Na sexta, o presidente Donald Trump criminalizou os manifestantes, que chamou de "bandidos". Numa mensagem no Twitter, ele colocou os militares à disposição do governador de Minnesota e lançou uma ameaça: "Quando os saques começam, os disparos começam".

A postagem recebeu um selo de violação das regras do Twitter sobre enaltecimento à violência, mas foi mantida pela rede social por ser "de interesse público".

Na manhã deste sábado, Trump criticou os manifestantes, elogiou a atuação do Serviço Secreto ao defender o prédio e sugeriu que seus apoiadores podem ir para a a Casa Branca nesta noite.
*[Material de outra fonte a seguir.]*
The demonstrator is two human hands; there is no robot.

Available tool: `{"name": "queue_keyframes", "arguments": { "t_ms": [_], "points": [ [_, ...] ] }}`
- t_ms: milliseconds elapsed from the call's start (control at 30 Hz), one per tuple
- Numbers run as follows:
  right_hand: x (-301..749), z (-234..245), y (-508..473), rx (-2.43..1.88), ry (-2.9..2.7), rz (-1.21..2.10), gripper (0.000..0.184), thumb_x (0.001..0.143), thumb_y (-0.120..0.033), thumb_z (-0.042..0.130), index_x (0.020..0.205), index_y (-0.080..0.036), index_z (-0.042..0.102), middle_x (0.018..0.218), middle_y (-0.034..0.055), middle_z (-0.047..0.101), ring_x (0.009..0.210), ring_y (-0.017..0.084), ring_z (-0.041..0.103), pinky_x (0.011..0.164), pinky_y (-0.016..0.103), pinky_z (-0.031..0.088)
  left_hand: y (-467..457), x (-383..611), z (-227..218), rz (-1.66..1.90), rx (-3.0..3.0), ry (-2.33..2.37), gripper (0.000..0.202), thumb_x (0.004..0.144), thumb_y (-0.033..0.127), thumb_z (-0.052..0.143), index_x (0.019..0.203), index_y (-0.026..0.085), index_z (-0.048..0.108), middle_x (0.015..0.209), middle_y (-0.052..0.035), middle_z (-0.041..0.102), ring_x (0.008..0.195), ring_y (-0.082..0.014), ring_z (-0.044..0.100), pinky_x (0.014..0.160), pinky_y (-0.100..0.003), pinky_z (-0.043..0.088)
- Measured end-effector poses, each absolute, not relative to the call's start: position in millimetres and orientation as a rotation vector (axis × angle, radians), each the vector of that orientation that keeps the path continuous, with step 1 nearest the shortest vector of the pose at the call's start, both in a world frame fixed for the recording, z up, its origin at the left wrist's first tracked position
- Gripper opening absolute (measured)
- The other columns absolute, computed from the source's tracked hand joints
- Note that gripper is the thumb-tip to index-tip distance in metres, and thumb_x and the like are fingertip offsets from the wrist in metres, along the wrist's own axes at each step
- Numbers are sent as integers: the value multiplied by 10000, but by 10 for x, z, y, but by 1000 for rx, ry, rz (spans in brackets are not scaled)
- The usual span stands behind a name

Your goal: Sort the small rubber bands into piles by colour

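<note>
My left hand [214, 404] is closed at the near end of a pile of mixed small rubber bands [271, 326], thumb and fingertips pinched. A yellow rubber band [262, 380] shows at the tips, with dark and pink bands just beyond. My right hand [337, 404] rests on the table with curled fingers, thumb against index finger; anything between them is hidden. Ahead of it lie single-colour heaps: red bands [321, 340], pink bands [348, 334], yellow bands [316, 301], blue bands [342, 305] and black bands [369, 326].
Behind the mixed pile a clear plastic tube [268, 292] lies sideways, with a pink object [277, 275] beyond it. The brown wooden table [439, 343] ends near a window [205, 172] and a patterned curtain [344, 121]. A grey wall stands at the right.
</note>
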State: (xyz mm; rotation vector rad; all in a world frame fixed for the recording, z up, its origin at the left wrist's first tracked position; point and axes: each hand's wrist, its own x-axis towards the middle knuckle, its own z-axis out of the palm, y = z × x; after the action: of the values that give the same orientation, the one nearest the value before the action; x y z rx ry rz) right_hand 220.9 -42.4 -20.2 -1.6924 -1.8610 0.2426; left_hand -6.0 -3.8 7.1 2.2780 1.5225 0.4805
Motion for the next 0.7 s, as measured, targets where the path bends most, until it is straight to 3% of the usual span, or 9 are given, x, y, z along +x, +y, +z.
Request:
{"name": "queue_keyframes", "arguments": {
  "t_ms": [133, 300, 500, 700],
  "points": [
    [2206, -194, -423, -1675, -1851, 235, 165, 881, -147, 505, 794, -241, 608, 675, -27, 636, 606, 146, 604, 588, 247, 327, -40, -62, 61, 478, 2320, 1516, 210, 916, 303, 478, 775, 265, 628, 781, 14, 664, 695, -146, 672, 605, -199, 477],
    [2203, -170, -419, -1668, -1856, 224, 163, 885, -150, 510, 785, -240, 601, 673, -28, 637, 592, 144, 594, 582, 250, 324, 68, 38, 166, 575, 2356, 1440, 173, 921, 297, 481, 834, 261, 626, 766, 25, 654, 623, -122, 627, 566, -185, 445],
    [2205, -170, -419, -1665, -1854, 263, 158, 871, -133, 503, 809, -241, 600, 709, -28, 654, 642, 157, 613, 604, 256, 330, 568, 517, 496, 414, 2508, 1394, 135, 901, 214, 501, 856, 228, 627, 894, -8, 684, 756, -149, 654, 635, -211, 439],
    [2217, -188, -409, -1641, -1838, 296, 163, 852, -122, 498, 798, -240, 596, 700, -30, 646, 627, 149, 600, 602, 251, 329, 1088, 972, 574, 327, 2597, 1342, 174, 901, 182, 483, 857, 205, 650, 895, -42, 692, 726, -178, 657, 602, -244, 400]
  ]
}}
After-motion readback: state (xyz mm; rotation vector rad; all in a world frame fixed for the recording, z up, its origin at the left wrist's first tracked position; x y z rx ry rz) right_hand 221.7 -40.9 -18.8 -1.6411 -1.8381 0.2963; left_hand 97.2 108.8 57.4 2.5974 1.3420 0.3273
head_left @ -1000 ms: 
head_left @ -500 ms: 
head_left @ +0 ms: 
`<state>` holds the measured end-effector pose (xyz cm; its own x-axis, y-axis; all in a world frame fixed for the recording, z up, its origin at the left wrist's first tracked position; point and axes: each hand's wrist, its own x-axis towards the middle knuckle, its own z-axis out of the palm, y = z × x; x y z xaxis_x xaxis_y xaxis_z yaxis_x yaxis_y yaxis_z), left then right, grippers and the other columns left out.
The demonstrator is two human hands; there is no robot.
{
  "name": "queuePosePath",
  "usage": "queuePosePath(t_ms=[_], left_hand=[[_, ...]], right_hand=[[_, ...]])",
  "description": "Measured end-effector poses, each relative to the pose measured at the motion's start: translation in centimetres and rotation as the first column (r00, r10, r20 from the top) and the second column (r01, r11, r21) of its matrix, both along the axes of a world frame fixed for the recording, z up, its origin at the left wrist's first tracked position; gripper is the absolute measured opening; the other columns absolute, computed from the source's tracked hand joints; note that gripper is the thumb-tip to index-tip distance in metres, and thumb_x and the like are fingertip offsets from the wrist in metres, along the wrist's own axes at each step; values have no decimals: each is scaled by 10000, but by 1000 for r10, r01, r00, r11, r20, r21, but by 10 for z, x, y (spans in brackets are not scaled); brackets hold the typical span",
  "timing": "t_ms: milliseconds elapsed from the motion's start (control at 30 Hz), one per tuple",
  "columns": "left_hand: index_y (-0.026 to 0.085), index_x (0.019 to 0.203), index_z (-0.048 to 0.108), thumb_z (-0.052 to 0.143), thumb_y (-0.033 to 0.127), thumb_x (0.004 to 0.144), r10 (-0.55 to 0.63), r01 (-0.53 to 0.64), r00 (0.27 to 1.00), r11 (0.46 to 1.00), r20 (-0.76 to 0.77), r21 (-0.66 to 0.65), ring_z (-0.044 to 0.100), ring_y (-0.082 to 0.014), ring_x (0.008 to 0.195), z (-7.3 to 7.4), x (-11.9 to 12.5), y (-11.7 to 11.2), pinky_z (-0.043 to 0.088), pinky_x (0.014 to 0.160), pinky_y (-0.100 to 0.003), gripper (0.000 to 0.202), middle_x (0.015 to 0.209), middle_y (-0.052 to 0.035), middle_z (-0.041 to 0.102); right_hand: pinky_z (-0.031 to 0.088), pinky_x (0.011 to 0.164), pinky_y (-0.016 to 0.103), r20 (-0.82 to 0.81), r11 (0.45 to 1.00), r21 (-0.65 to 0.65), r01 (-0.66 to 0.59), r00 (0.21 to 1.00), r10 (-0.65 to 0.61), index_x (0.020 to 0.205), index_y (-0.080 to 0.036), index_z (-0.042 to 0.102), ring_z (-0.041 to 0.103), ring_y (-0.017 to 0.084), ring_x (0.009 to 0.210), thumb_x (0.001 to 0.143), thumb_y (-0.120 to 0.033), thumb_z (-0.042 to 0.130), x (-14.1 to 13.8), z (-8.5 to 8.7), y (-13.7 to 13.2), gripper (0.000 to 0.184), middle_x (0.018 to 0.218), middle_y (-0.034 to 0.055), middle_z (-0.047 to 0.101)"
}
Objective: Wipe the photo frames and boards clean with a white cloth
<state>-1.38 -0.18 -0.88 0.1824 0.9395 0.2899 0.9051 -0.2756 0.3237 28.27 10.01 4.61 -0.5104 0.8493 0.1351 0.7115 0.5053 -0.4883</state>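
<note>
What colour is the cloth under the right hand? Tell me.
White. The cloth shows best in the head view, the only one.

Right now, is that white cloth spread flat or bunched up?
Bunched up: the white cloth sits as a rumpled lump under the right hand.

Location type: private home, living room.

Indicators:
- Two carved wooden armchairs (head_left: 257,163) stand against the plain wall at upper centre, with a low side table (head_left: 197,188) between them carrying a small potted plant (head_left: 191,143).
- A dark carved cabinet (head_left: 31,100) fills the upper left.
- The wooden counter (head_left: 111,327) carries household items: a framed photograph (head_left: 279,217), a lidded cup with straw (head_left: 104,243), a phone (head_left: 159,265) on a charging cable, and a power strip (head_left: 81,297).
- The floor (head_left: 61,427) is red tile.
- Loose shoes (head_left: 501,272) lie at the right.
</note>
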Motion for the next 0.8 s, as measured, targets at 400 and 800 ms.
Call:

"Os chamados 'manifestantes' gerenciados profissionalmente na Casa Branca tinham pouco a ver com a memória de George Floyd. Eles vieram só para causar problemas. O Serviço Secreto lidou facilmente com eles. Esta noite, eu entendi, é MAGA NOITE NA CASA BRANCA?", publicou, em referência ao seu bordão de campanha, Make America Great Again (Faça a América grande de novo).

Derek Chauvin, o agente que sufocou Floyd, foi preso na sexta. Caso condenado, poderá pegar ate 25 anos de prisão. Segundo o jornal The New York Times, a esposa de Chauvin entrou com um pedido de divórcio após o ocorrido.

Os outros três guardas que participaram da ação, Thomas Lane, Tou Thao e J. Alexander Kueng, também serão indiciados.

Floyd, 46, havia perdido o emprego como segurança em um restaurante por conta das medidas de isolamento social para conter a pandemia do coronavírus. Nascido em Houston e conhecido pelos amigos como "gigante gentil", foi acusado de assalto a mão armada em 2007 e, em 2009, condenado a cinco anos de cadeia.

Ao deixar a prisão, em 2014, mudou-se para Minneapolis e passou a atuar como segurança. Na última segunda-feira (25), a polícia foi chamada por um funcionário de uma loja que dizia que Loyd tentara fazer uma compra com uma nota falsa de US$ 20 (R$ 106).

Os agentes alegaram que ele resistira à prisão. As imagens da ação mostram o gigante já imobilizado.

O caso de Floyd foi mais um de uma longa série de outros negros mortos pela polícia durante abordagens violentas. A de maior repercussão foi a de Eric Garner, em 2014 em Nova York, que deu origem ao movimento Black Lives Matter (vidas negras importam). Esta ação se tornou a principal articulação dos negros nos EUA na atualidade.